Data Considerations

Use an external data directory

GeoServer comes with a built-in data directory. However, it is a good idea to separate the data from the application. Using an external data directory allows for much easier upgrades, since there is no risk of configuration information being overwritten. An external data directory also makes it easy to transfer your configuration elsewhere if desired. To point to an external data directory, you only need to edit the web.xml file. If you are new to GeoServer, you can copy (or just move) the data directory that comes with GeoServer to another location.

Use a spatial database

Shapefiles are a very common format for geospatial data. But if you are running GeoServer in a production environment, it is better to use a spatial database such as PostGIS. This is essential if doing transactions (WFS-T). Most spatial databases provide shapefile conversion tools. Although there are many options for spatial databases (see the section on Databases), PostGIS is recommended. Oracle, and DB2 are also supported.

Pick the best performing coverage formats

There are very significant differences between performance of the various coverage formats.

Serving big coverage data sets with good performance requires some knowledge and tuning, since usually data is set up for distribution and archival. The following tips try to provide you with a base knowledge of how data restructuring affects performance, and how to use the available tools to get optimal data serving performance.

Choose the right format

The first key element is choosing the right format. Some formats are designed for data exchange, others for data rendering and serving. A good data serving format is binary, allows for multi-resolution extraction, and provides support for quick subset extraction at native resolutions.

Examples of such formats are GeoTiff, ECW, JPEG 2000 and MrSid. ArcGrid on the other hand is an example of format that’s particularly ill-suited for large dataset serving (it’s text based, no multi-resolution, and we have to read it fully even to extract a data subset in the general case).

GeoServer supports MrSID, ECW and JPEG 2000 through the GDAL Image Format plugin. MrSID is the easiest to work with, as their reader is now available under a GeoServer compatible open source format. If you have ECW files you have several non-ideal options. If you are only using GeoServer for educational or non-profit purposes you can use the plugin for free. If not you need to buy a license, since it’s server software. You could also use GDAL to convert it to MrSID or tiled GeoTiffs. If your files are JPEG 2000 you can use the utilities of ECW and MrSID software. But the fastest is Kakadu, which requires a license.

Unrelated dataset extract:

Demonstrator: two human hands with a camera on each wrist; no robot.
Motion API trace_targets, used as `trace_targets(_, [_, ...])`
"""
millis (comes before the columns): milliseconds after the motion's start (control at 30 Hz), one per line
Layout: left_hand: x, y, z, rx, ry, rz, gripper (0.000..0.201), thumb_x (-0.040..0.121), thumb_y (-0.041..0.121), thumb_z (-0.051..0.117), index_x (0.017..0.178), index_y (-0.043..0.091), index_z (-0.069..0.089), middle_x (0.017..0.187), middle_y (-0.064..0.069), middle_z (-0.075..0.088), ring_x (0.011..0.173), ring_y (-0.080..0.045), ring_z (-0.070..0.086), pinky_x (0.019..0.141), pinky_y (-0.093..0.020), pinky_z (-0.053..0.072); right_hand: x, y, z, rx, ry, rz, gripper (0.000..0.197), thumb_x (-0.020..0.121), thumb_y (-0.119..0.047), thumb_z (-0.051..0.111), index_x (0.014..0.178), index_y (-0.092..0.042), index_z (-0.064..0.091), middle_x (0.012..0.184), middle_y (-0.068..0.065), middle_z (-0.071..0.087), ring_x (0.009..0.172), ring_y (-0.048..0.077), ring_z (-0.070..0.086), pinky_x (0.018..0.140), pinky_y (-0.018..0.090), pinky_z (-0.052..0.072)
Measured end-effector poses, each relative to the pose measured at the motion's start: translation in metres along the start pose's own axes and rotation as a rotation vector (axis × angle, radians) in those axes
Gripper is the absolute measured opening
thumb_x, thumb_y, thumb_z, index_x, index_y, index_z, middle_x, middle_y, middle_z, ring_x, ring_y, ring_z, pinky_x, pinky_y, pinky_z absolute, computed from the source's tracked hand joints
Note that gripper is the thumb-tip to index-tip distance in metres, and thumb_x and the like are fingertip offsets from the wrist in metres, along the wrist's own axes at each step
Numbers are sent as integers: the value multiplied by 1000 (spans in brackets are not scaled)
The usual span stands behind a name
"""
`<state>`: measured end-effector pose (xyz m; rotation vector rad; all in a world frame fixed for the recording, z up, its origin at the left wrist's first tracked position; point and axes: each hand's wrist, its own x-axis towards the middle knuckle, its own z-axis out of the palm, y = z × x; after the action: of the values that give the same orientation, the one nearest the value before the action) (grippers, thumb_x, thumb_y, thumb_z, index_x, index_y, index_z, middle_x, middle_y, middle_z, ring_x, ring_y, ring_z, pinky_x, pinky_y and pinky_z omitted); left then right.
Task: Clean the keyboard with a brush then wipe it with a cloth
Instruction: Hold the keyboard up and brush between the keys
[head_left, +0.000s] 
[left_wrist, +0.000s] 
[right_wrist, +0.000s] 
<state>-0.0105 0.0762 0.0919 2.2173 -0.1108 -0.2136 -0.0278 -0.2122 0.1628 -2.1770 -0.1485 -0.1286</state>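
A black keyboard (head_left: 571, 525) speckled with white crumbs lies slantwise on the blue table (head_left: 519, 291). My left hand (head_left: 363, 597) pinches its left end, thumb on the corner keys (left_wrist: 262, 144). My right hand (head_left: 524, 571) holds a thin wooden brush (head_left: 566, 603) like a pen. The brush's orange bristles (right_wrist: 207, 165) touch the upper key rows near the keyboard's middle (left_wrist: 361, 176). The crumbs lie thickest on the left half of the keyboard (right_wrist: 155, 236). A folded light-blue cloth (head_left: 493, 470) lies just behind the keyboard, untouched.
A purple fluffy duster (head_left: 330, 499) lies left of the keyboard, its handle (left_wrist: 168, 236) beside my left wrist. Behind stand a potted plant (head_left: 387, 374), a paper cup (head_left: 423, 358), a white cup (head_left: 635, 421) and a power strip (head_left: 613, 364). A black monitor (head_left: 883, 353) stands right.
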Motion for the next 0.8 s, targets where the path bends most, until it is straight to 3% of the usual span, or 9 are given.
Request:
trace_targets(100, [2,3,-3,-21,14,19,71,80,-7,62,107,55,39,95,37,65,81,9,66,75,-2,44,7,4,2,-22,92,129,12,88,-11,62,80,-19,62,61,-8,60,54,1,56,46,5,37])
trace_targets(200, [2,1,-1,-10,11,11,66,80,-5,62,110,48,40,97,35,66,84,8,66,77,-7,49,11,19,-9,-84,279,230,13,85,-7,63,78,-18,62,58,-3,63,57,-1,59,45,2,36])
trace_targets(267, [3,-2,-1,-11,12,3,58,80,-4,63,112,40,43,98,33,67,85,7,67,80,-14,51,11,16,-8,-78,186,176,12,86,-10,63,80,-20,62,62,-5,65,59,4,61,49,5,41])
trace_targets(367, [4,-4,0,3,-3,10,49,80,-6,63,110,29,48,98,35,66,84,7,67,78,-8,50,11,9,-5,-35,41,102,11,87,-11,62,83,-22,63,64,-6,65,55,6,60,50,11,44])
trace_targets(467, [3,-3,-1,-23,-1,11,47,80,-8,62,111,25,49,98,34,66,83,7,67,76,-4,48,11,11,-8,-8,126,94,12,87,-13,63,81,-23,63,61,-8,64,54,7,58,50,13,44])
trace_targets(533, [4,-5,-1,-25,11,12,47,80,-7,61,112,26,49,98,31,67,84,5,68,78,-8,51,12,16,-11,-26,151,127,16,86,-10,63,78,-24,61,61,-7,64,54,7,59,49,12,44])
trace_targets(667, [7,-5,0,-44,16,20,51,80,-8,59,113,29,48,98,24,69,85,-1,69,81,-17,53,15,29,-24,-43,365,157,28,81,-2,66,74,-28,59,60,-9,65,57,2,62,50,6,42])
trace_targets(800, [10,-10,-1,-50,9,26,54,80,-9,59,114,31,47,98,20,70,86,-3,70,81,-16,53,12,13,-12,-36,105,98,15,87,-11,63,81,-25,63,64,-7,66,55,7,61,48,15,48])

Setup Geotiff data for fast rendering

As soon as your Geotiffs gets beyond some tens of megabytes you’ll want to add the following capabilities:

  • inner tiling

  • overviews

Inner tiling sets up the image layout so that it’s organized in tiles instead of simple stripes (rows). This allows much quicker access to a certain area of the geotiff, and the GeoServer readers will leverage this by accessing only the tiles needed to render the current display area. The following sample command instructs gdal_translate to create a tiled geotiff.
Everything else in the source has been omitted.